Before dermabrasion, you also need:

  • Avoid using certain medications. Before dermabrasion, your doctor may advise you not to take aspirin, blood thinners, and some other medications.
  • Smoking. If you smoke, your doctor may ask you to stop smoking for a week or two before and after dermabrasion. Smoking reduces blood flow to the skin and slows down the healing process.
  • Take antiviral medications. Your doctor may prescribe antiviral medications before and after treatment to help prevent a viral infection.
  • Take an oral antibiotic. If you have acne, your doctor may recommend that you take an oral antibiotic during the procedure to help prevent a bacterial infection.
  • Take injections of onabotulinum toxin (Botox). They are usually given at least three days before the procedure and can help most people achieve better results.
  • Use retinol cream. Your doctor may recommend using a retinoid cream such as tretinoin (Renova, Retin-A, etc.) for a few weeks before treatment to help with healing.
  • Avoid dangerous sunlight. Excessive sun exposure before the procedure can cause permanent uneven pigmentation in the treated areas. Talk to your doctor about sun protection and acceptable sun exposure.
  • Make arrangements to travel home. If you are intoxicated or receive general anaesthesia during the procedure, make arrangements to travel home.

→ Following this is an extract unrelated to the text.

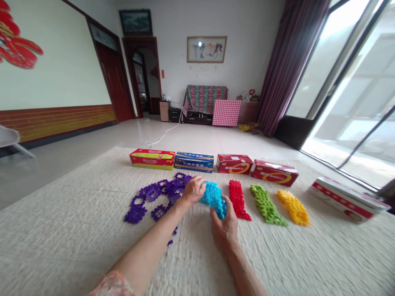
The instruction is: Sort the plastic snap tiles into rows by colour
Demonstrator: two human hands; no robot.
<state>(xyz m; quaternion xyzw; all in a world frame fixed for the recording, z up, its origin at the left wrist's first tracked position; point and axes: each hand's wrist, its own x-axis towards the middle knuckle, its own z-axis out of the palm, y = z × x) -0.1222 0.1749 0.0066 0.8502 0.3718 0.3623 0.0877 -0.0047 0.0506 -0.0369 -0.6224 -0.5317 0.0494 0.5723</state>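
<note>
On a cream quilted mat (pixel 68 230) lie rows of plastic lattice tiles sorted by colour. My left hand (pixel 194 190) curls over the far end of a stack of light blue tiles (pixel 213 196). My right hand (pixel 225 224) grips the near end of the same blue stack. Loose purple tiles (pixel 156 197) are scattered just left of my left hand. To the right lie a red row (pixel 238 200), a green row (pixel 267 204) and a yellow row (pixel 293 206).
Several cardboard boxes stand along the mat's far edge: a red and yellow box (pixel 152 159), a blue box (pixel 194 161), two red boxes (pixel 234 163). Another white and red box (pixel 347 199) lies at the right. Glass doors (pixel 354 90) run along the right; bare floor lies beyond the mat.
</note>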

What happens during dermabrasion?

The type of anaesthesia you receive during dermabrasion depends on the scope of your treatment. Your doctor will usually give you a local anaesthetic. However, in some cases, you may need anaesthesia to relax or feel sleepy. Sometimes general anaesthesia may be given during the procedure.

During treatment, an assistant will hold your skin firmly. Your doctor will move a device called a dermabrader across your skin. The dermabrader is a crude motorized device.

On large areas of skin, the doctor will use circular dermabrasion, but on smaller areas, such as the corners of the mouth, he will use one with a smaller tip. Your doctor can treat large areas of skin in multiple sessions.

As soon as the procedure is finished, your doctor will cover the treated area with a wet bandage. They usually change this dressing at the appointment the next day.

What happens after dermabrasion?

Your doctor will give you complete home care instructions on how to change the bandage, how to cover the treated area, and what products to use. You can expect to return to work in two weeks.

After dermabrasion, your skin is often pink and swollen, and you may feel burning or tingling. During healing, the skin may dissolve a liquid or a clear or yellowish crust. It takes about three months for your skin to heal completely and the pink colour to disappear.

What are the problems associated with dermabrasion?

The risks associated with dermabrasion are associated with other surgical procedures. These include bleeding, infection, and an allergic reaction to the anaesthesia.

Some risks of dermabrasion:

  • Acne breakout
  • Changes in skin tone
  • Enlarged pores, usually temporary
  • Loss of small scars
  • Red
  • Urticaria
  • Inflammation

Although it is very rare, some people develop excessive scarring or keloids after dermabrasion treatment. In these cases, some steroids can help soften the scars.

Always follow your doctor’s advice and keep the next recommended appointments. The most important thing is to be sensitive to your skin. Avoid using harsh cleansers or skincare products and avoid rubbing or pinching your skin. Your doctor may recommend a thick moisturizing ointment such as petroleum jelly. It is also important to avoid exposing your skin to the sun during healing. When your skin is healthy, use sunscreen every day.